Publications & Reviews

A green extractivist railway? Exploring the political ecology of Europe’s largest infrastructure project

Abstract: 'Environmentalists' tend to enthusiastically embrace new railway projects as desirable alternatives to more carbon-intensive aviation and road infrastructures. Yet, across Europe and beyond, communities and campaigners have resisted the building of high-speed railway projects and the violence they entail. The UK government's High-Speed Two (HS2) trainline, currently under construction, is one such project – Europe's biggest infrastructure project since World War II. While the British government continues to defend HS2 as 'green' and necessary, the project comes at enormous ecological and social costs, cutting through over one hundred ancient woodlands, exceeding its budget, and necessitating the eviction and resettlement of human and nonhuman communities along the line. Drawing on recent work in (anarchist) political ecology, (green) extractivism, and infrastructural colonization, and embedded in the history of colonial railways and extractivism, this article argues that the project should be conceptualized as a green extractivist megaproject.
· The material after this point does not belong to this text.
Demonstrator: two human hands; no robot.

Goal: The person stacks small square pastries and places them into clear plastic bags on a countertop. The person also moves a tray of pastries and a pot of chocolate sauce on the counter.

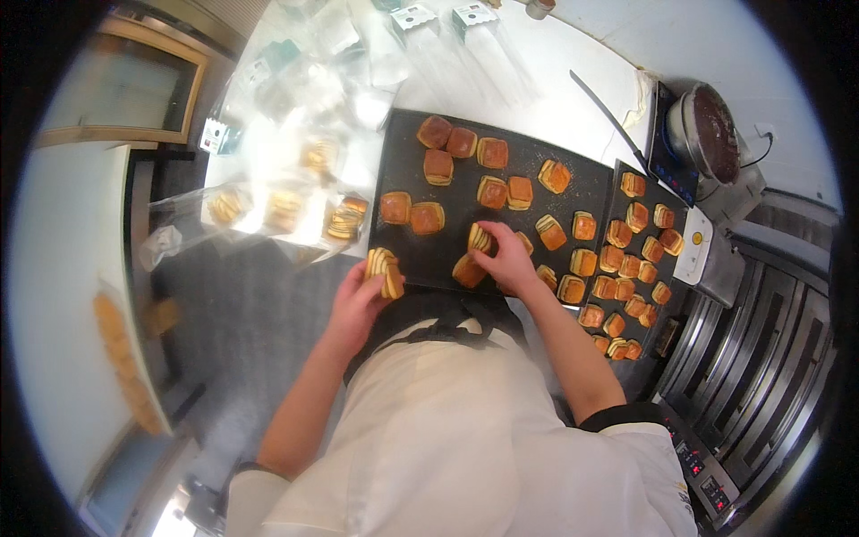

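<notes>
My left hand [356, 299] is closed around a layered square bread roll [384, 272], held just past the near left corner of a black baking tray [429, 258]. Over that tray, my right hand [510, 258] grips another layered roll [479, 238] between thumb and fingers, its striped side showing. Below the thumb a browned roll [468, 271] lies on the tray; I cannot tell whether the hand touches it. Several more browned rolls [493, 153] are spread over the tray. Part of the rolls by my right wrist is hidden by the hand.
At left, clear plastic bags [285, 208] hold rolls; more bags [463, 60] with printed tops lie on the white table [570, 47]. A second tray [627, 176] of rolls adjoins at right. Beyond are a long knife [607, 117], a metal bowl [704, 134] on a cooktop, and a deck oven [751, 362].
</notes>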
In the face of determined opposition, HS2 serves to profit the British construction industry, political (economic) elites, wealthy commuters, and the City of London, and to uphold 'zero-carbon' imaginaries while expected to exacerbate the North-South divide and degrade environments. Green extractivist megaprojects, this case study shows, can reproduce the same injustices, violences, and social and ecological harms as other types of industrial developments.